▶ [Your task]
In the material below, find the line with "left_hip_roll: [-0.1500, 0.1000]" and the line with "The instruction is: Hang", then output those two lines and every line between them, exactly.

▶ [Data excerpt]
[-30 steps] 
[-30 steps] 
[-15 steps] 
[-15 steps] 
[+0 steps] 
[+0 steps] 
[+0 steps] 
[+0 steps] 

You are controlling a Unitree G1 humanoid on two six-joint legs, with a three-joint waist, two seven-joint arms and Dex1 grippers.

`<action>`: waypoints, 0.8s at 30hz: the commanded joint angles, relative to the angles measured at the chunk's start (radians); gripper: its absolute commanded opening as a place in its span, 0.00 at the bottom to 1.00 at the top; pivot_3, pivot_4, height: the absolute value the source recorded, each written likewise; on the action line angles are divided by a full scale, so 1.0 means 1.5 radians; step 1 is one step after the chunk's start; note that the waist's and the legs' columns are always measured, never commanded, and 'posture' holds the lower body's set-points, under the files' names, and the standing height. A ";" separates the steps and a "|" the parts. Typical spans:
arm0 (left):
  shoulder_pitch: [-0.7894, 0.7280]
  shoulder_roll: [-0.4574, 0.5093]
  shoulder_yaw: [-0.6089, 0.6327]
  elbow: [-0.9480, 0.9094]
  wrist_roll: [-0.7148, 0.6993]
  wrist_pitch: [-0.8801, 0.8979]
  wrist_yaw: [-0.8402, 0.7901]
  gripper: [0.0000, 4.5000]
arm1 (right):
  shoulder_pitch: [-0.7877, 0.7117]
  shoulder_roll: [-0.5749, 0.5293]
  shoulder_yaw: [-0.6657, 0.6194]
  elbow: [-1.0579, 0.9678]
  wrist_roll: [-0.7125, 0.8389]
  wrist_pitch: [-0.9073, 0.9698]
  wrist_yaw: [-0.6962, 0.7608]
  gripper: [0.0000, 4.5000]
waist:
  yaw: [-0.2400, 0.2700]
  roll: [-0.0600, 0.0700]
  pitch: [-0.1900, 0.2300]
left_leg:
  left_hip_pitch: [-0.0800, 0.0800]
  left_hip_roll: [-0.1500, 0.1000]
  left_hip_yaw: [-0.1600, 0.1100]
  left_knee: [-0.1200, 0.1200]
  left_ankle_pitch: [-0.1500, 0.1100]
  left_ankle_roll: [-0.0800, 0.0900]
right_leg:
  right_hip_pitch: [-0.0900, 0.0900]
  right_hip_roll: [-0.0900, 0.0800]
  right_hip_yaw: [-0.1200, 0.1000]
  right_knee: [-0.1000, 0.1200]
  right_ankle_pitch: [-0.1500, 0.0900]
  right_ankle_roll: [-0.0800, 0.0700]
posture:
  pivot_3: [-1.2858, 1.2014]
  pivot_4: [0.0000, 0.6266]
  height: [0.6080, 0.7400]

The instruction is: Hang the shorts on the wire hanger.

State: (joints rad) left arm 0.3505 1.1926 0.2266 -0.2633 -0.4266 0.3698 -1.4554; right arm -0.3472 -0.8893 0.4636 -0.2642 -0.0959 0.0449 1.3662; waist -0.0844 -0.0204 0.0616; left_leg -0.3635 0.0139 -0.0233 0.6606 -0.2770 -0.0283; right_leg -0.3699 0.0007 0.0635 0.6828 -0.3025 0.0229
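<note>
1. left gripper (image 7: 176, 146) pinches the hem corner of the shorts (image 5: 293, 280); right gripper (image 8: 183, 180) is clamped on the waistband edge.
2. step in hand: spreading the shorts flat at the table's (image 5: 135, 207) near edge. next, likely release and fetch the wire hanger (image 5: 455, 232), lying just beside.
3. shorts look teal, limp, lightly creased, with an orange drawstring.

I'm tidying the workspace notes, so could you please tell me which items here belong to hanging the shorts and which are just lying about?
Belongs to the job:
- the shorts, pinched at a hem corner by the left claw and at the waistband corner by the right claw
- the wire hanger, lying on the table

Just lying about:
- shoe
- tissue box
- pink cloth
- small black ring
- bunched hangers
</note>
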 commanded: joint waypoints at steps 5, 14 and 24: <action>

▶ [Response to the task]
  left_hip_roll: [-0.1500, 0.1000]
  left_hip_yaw: [-0.1600, 0.1100]
  left_knee: [-0.1200, 0.1200]
  left_ankle_pitch: [-0.1500, 0.1100]
  left_ankle_roll: [-0.0800, 0.0900]
right_leg:
  right_hip_pitch: [-0.0900, 0.0900]
  right_hip_roll: [-0.0900, 0.0800]
  right_hip_yaw: [-0.1200, 0.1000]
  right_knee: [-0.1000, 0.1200]
  right_ankle_pitch: [-0.1500, 0.0900]
  right_ankle_roll: [-0.0800, 0.0700]
posture:
  pivot_3: [-1.2858, 1.2014]
  pivot_4: [0.0000, 0.6266]
  height: [0.6080, 0.7400]

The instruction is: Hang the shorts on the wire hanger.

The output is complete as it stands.